On August 11, 2011, in connection with our acquisition of PAETEC, we amended our senior secured credit agreement to,
among other things, (i) permit the issuance of bridge loans, (ii) permit the issuance and repayment of escrow notes, (iii) waive
guaranty and security requirements with regard to PAETEC and its subsidiaries, (iv) delete the capital expenditures covenant
and (v) waive any breach due to the change of control provisions under PAETEC's outstanding notes. In addition, we amended
the security agreement to, among other things, waive the obligation to grant security on accounts relating to escrow notes and
the proceeds of notes held in such accounts.
On September 17, 2010, we amended our credit facility to permit the signing of rural broadband stimulus grant agreements
with the Rural Utilities Service. We also increased the size of our secured leverage capacity. Specifically, we increased the size
of the secured incremental facility basket from $800.0 million to $1.6 billion.

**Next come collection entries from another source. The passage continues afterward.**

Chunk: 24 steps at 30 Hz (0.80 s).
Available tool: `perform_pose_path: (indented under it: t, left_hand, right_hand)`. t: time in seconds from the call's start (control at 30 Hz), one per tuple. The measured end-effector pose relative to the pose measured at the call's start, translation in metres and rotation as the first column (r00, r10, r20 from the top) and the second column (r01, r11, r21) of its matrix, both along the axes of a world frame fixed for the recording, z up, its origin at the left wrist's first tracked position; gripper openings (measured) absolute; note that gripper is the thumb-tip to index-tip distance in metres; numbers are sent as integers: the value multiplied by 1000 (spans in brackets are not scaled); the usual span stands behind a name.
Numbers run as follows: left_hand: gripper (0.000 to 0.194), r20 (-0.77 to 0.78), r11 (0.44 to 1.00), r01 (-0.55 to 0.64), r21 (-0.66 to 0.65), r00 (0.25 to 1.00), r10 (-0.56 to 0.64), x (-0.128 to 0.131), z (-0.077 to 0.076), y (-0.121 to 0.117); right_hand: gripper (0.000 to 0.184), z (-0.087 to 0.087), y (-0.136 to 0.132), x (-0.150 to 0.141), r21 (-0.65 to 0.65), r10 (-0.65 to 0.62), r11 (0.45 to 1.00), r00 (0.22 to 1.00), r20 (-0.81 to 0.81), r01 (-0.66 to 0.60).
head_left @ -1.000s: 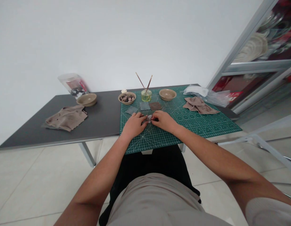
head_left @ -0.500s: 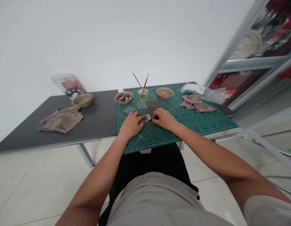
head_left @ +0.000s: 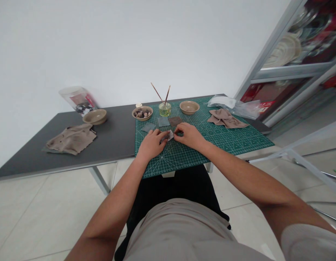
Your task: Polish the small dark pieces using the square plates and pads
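A small pale grey piece, crumpled or folded (head_left: 170, 135), lies between my two hands low over the green cutting mat (head_left: 189, 155). My left hand (head_left: 153, 143) has its thumb and fingers closed on the left side of it. At its right edge, the thumb and forefinger of my right hand (head_left: 190, 135) are pinched together. Fingers cover much of the piece, so its kind cannot be made out. Just beyond my hands lie a brown square sheet (head_left: 175, 121), a grey-blue square sheet (head_left: 163, 121) and another grey sheet (head_left: 148, 127).
Behind the sheets stand a bowl of small brown and pinkish chunks (head_left: 142, 113), a glass jar of yellowish liquid (head_left: 164, 110) with two thin sticks, and a tan bowl (head_left: 189, 107). Brown cloths (head_left: 225, 119) lie on both sides. A plastic bag (head_left: 242, 107) sits right.
My right hand has shifted slightly up and left, its fingers now curled with a gap showing mat beneath. The grey piece looks more bent. My left hand has barely moved.
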<state>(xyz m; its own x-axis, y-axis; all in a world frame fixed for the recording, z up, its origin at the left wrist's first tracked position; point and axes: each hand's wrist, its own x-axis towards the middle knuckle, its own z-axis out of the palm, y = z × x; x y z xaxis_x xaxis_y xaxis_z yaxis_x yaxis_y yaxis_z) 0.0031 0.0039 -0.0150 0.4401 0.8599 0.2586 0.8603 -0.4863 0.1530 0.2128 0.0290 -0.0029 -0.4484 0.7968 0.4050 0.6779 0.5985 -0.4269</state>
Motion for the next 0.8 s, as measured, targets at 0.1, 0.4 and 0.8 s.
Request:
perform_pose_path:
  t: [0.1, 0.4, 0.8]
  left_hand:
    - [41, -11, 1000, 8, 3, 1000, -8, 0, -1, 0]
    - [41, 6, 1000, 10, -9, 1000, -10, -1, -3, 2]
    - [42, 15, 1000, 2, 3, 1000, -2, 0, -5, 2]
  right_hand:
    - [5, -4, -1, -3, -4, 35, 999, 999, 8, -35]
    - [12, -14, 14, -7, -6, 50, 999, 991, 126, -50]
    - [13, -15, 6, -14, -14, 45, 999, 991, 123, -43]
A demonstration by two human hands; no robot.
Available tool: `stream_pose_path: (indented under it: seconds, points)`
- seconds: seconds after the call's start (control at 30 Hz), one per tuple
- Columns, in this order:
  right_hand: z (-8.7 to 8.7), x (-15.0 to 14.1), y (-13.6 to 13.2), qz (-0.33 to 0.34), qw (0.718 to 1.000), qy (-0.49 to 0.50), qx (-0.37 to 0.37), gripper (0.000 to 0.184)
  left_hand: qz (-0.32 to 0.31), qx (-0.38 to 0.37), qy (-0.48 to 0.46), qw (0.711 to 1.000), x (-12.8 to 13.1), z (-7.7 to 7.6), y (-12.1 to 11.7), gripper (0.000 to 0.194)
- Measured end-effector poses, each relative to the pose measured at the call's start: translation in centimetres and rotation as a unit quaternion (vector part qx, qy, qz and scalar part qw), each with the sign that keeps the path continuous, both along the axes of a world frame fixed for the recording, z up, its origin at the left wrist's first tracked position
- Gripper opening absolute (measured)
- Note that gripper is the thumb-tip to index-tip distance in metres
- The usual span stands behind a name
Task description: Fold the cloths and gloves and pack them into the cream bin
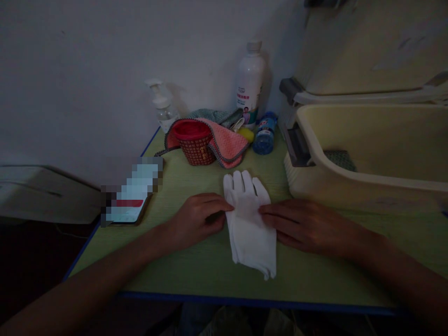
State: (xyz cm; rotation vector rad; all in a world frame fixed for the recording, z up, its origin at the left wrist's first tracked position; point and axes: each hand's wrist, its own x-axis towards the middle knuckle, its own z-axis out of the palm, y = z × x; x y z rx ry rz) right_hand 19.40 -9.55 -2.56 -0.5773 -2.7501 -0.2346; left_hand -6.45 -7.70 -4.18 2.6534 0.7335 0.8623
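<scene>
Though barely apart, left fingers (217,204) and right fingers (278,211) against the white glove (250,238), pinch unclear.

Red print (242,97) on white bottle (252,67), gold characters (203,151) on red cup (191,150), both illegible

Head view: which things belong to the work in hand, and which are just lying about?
In hand: white glove (perhaps a pair), left hand, right hand.

Lying about: phone, red container, pink cloth, pump bottle, white bottle, blue bottle, cream box.
</scene>
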Motion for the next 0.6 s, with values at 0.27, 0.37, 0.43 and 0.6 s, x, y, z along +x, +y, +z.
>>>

We are required to show pro-forma compliance
with a secured debt leverage ratio of 2.25 to 1.0 in order to borrow in excess of the first $800.0 million of the $1.6 billion
basket. On March 18, 2011, we increased the capacity under our senior secured revolving credit facility from $750.0 million to
$1,250.0 million. We had approximately $319.1 million of availability under our senior secured revolving credit facility and
can request up to an additional $850.0 million of commitments, loans or other extensions of credit under the optional
incremental facility of our credit agreement.
Scheduled principal payments for debt outstanding as of December 31, 2011 for each of the twelve month periods ended
December 31, 2012, 2013, 2014, 2015 and 2016 were $193.9 million, $1,254.0 million, $10.9 million, $2,091.5 million and
$0.1 million, respectively. Scheduled principal payments remaining after 2016 are $5,451.6 million.
Certain of our debt agreements contain various covenants and restrictions specific to the subsidiary that is the legal
counterparty to the agreement. Under our long-term debt agreements, acceleration of principal payments would occur upon
payment default, violation of debt covenants not cured within 30 days, a change in control including a person or group
obtaining 50 percent or more of our outstanding voting stock, or breach of certain other conditions set forth in the borrowing
agreements. At December 31, 2011, we were in compliance with all such covenants and restrictions.